Case Study: Cooper Residence 1968

Cooper Residence

Orleans, MA, United States, 1968
Gwathmey Siegel & Associates Architects


This is a project I chose to draw as an exercise in Vectorworks, which I had to learn when I moved to Brügger Architekten AG.
So, here it is: Cooper Residence in 3d, and some of my thoughts about the project.


At the first glance, the project appears to belong to a kind of functionalist, international style modernism, but I believe this is not the case.

Strong, formalist, sculptor’s approach speak a different story.

Dwelling in a single family house is a individualistic, on a global scale unsustainable form of housing. It is exclusive and luxurious, and as such, it is often a mean to represent the status of its inhabitants.
From the designer’s point of view however, a living space is hard to put in a representative shell, without hurting the content of the overall conception, because it is hard to reconcile the functional scheme with the sculptural shell. So, it happens that when you draw your sculpture, and try to inhabit it with functional living spaces, you may need windows, doors and roofs where you visually don’t need them. The wardrobe could happen to appear in front of the window, the book shelve would make the passage between the wall and the sofa is often exactly 20cm to big. The physiology of the space is hard to tame. And as a designer you often notice these limitations only at the middle of the design process.

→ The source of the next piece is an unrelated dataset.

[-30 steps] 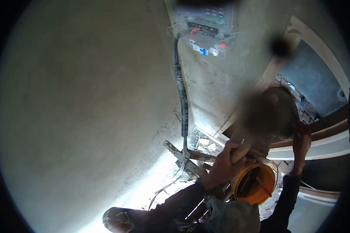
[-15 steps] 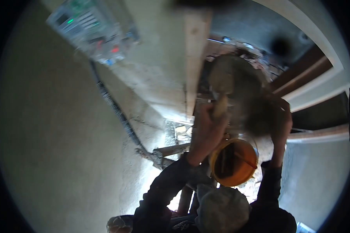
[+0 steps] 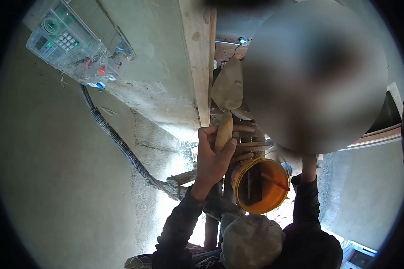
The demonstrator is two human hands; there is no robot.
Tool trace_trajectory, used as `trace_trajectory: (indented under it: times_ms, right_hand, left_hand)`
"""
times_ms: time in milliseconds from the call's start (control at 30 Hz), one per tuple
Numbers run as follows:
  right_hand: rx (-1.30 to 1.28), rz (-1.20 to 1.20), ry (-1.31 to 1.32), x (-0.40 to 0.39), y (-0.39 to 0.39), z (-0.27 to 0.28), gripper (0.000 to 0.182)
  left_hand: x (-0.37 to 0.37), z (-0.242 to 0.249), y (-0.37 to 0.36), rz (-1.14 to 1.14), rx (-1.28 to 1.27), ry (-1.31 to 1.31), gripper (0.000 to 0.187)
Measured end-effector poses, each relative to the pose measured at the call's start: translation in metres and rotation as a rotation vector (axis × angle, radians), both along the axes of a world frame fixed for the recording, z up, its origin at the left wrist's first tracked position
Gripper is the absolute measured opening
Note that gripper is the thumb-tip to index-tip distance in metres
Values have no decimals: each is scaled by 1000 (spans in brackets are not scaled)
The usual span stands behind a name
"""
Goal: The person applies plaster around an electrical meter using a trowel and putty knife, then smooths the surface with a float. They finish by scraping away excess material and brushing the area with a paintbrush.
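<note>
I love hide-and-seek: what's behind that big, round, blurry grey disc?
Below the disc, a bare right wrist and black fabric sleeve show; at its right edge, a narrow pale strip of frame. The right hand and anything else directly behind are covered.

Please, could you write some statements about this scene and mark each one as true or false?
1. The left hand holds a grey-bladed trowel by its pale wooden handle. True.
2. The round orange plastic bucket is at the lower right of this hand in the picture. True.
3. The trowel's blade is inside the bucket. False: it points away from it, beyond the hand.
4. The transparent plastic box with keypad shows a red light. True.
5. The right hand is fully visible. False: a large, round, grey, blurred disc hides it.
</note>
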State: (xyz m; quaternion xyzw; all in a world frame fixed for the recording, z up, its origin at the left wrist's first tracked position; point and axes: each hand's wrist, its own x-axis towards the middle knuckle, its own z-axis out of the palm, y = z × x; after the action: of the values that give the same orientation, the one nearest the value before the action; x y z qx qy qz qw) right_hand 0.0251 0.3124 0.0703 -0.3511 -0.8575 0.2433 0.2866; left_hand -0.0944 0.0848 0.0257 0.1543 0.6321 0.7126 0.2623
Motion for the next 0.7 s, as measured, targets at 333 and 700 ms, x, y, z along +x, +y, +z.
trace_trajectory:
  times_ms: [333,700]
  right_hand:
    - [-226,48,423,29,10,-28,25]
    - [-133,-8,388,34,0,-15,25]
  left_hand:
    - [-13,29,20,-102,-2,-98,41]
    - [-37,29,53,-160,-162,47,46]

So often you start sculpting your building, and working on windows and visual coherence of the project only when you know precisely what your clients’ needs are; when you know where do they want their small bedroom and their studio in relation to the entrance, and kitchen and the living room in relation with each other for instance. In not so many words, when you manage to squeeze the functional layout out of the people you work for, during the joint work effort you exercise with them. As I said, housing is hard to visually articulate.

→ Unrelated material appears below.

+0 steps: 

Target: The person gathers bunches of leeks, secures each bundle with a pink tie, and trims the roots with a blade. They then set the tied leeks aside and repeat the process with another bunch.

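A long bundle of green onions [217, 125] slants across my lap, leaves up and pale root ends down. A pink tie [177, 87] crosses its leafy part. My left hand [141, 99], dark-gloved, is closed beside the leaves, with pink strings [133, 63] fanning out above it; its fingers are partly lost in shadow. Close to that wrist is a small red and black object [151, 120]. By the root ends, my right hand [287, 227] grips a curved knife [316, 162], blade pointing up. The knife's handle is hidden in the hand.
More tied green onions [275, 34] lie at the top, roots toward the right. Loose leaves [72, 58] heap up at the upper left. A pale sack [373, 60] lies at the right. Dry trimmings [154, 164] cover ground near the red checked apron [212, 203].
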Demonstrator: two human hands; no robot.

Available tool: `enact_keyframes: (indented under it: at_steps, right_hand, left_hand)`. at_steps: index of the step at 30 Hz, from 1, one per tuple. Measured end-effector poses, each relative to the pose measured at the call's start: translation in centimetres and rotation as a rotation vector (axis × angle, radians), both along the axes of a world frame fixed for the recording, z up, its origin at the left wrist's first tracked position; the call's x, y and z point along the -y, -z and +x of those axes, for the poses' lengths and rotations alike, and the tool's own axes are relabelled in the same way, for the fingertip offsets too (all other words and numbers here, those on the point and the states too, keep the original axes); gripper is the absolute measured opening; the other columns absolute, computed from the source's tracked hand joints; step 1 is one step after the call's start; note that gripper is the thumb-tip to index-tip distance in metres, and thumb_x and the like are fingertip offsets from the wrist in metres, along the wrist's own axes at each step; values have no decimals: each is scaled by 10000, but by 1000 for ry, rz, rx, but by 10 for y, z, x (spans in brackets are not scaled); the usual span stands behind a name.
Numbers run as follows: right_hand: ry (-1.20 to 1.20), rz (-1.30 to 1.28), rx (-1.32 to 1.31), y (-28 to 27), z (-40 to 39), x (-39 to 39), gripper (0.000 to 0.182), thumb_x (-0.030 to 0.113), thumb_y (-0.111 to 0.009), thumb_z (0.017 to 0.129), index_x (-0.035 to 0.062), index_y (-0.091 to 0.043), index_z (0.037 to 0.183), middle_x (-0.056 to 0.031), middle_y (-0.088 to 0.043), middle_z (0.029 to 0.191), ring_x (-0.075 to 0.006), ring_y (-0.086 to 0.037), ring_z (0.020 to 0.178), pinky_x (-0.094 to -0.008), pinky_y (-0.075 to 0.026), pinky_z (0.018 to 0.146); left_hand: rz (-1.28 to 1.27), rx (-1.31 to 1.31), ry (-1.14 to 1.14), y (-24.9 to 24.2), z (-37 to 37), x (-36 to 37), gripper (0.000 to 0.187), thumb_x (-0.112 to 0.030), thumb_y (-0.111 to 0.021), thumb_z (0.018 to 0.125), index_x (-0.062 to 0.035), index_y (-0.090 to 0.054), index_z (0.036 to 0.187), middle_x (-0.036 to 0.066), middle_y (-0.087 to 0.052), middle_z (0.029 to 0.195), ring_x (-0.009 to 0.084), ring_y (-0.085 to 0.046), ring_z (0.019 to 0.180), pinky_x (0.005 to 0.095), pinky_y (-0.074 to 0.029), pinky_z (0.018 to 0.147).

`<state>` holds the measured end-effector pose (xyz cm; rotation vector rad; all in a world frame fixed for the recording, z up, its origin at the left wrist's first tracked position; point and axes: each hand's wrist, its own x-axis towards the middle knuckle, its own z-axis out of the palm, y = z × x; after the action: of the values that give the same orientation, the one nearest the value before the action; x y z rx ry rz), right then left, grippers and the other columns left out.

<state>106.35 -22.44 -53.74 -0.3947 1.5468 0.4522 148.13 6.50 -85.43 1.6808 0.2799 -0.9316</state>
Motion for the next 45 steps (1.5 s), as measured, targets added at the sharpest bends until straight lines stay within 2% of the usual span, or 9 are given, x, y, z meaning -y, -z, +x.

Gwahtmey and Siegel seem to have allowed for the irrational bends and turns of the design process to happen. And not just to happen, but also to have them work in their advantage. Or perahps, the form of Cooper residence is complex enough to simulate a sort of successful exchange between the client and a master builder. There are windows where you don’t expect them, balconies where not necessarily needed, low sills, high parapets, formalistic sunshades. Functionally however, apart from one or two glitches, which could be attributed to the misunderstandings with the client – its fantastic. (Energy efficiency and any sort of talk about sustainability have of course no place in discussion about this house. The utilization of the volume, the insulation and, and, and… are all very low. This is a very expensive house.)

In any case, Cooper Residence shows great complexity and perhaps also a degree of inner inconsistency, tamed in a strong, expressive, but simple enough form of this small house. Which are the traits that make this project stand with one foot outside of Modernism. It communicates with its surroundings in a meaningful way, it functions nicely, and its bold unique form is also elegant and exciting.